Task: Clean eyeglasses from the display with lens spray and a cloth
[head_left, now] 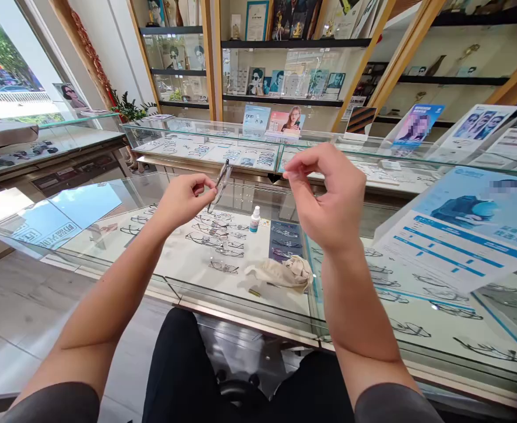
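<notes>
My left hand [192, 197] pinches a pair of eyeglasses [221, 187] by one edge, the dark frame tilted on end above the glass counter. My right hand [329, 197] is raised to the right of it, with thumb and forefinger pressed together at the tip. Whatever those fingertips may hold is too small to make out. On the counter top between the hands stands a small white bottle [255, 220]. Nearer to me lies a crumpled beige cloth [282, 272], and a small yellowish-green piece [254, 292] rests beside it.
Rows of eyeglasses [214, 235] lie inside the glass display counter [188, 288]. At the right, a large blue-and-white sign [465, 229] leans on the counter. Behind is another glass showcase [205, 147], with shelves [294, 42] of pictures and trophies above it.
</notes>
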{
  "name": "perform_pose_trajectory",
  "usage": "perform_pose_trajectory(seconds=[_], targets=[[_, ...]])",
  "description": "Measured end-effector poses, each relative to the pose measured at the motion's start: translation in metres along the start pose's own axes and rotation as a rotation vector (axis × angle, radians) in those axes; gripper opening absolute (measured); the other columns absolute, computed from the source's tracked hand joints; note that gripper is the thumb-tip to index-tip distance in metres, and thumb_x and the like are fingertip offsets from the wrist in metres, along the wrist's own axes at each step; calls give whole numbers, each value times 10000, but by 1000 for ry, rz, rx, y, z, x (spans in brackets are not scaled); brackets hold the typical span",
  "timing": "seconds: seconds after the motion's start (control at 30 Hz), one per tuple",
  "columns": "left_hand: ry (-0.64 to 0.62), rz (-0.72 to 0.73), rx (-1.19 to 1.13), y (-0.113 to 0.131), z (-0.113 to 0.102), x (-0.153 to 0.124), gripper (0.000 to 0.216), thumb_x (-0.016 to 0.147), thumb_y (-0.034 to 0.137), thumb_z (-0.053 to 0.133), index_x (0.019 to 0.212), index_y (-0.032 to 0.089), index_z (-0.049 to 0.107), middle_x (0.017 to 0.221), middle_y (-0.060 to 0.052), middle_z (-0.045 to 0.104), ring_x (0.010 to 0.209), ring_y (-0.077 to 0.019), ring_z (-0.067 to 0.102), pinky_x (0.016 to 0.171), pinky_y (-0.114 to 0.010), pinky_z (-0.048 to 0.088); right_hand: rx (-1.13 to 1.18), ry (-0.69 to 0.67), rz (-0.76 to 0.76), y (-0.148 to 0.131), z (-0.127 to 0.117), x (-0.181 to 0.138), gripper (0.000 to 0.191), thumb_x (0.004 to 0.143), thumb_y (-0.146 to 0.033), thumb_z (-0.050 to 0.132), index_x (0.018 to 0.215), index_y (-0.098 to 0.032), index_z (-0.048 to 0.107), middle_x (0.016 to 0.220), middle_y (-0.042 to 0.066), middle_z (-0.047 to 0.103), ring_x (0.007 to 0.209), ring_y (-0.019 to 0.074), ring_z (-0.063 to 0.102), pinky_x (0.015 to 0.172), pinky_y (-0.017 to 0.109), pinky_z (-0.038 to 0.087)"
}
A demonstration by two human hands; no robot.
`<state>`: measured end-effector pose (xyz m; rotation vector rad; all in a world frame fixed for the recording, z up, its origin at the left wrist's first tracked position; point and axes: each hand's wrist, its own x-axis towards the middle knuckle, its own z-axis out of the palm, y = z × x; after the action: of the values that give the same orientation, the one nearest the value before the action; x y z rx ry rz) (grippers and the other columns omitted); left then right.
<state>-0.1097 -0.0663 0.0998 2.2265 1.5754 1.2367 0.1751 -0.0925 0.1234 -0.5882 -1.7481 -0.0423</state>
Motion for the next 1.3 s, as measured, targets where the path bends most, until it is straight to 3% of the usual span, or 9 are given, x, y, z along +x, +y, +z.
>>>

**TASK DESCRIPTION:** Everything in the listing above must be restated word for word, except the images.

**RESPONSE TO THIS EXERCISE:**
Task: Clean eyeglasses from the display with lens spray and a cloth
[head_left, now] 
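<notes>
My left hand [192, 197] pinches a pair of eyeglasses [221, 187] by one edge, the dark frame tilted on end above the glass counter. My right hand [329, 197] is raised to the right of it, with thumb and forefinger pressed together at the tip. Whatever those fingertips may hold is too small to make out. On the counter top between the hands stands a small white bottle [255, 220]. Nearer to me lies a crumpled beige cloth [282, 272], and a small yellowish-green piece [254, 292] rests beside it.
Rows of eyeglasses [214, 235] lie inside the glass display counter [188, 288]. At the right, a large blue-and-white sign [465, 229] leans on the counter. Behind is another glass showcase [205, 147], with shelves [294, 42] of pictures and trophies above it.
</notes>
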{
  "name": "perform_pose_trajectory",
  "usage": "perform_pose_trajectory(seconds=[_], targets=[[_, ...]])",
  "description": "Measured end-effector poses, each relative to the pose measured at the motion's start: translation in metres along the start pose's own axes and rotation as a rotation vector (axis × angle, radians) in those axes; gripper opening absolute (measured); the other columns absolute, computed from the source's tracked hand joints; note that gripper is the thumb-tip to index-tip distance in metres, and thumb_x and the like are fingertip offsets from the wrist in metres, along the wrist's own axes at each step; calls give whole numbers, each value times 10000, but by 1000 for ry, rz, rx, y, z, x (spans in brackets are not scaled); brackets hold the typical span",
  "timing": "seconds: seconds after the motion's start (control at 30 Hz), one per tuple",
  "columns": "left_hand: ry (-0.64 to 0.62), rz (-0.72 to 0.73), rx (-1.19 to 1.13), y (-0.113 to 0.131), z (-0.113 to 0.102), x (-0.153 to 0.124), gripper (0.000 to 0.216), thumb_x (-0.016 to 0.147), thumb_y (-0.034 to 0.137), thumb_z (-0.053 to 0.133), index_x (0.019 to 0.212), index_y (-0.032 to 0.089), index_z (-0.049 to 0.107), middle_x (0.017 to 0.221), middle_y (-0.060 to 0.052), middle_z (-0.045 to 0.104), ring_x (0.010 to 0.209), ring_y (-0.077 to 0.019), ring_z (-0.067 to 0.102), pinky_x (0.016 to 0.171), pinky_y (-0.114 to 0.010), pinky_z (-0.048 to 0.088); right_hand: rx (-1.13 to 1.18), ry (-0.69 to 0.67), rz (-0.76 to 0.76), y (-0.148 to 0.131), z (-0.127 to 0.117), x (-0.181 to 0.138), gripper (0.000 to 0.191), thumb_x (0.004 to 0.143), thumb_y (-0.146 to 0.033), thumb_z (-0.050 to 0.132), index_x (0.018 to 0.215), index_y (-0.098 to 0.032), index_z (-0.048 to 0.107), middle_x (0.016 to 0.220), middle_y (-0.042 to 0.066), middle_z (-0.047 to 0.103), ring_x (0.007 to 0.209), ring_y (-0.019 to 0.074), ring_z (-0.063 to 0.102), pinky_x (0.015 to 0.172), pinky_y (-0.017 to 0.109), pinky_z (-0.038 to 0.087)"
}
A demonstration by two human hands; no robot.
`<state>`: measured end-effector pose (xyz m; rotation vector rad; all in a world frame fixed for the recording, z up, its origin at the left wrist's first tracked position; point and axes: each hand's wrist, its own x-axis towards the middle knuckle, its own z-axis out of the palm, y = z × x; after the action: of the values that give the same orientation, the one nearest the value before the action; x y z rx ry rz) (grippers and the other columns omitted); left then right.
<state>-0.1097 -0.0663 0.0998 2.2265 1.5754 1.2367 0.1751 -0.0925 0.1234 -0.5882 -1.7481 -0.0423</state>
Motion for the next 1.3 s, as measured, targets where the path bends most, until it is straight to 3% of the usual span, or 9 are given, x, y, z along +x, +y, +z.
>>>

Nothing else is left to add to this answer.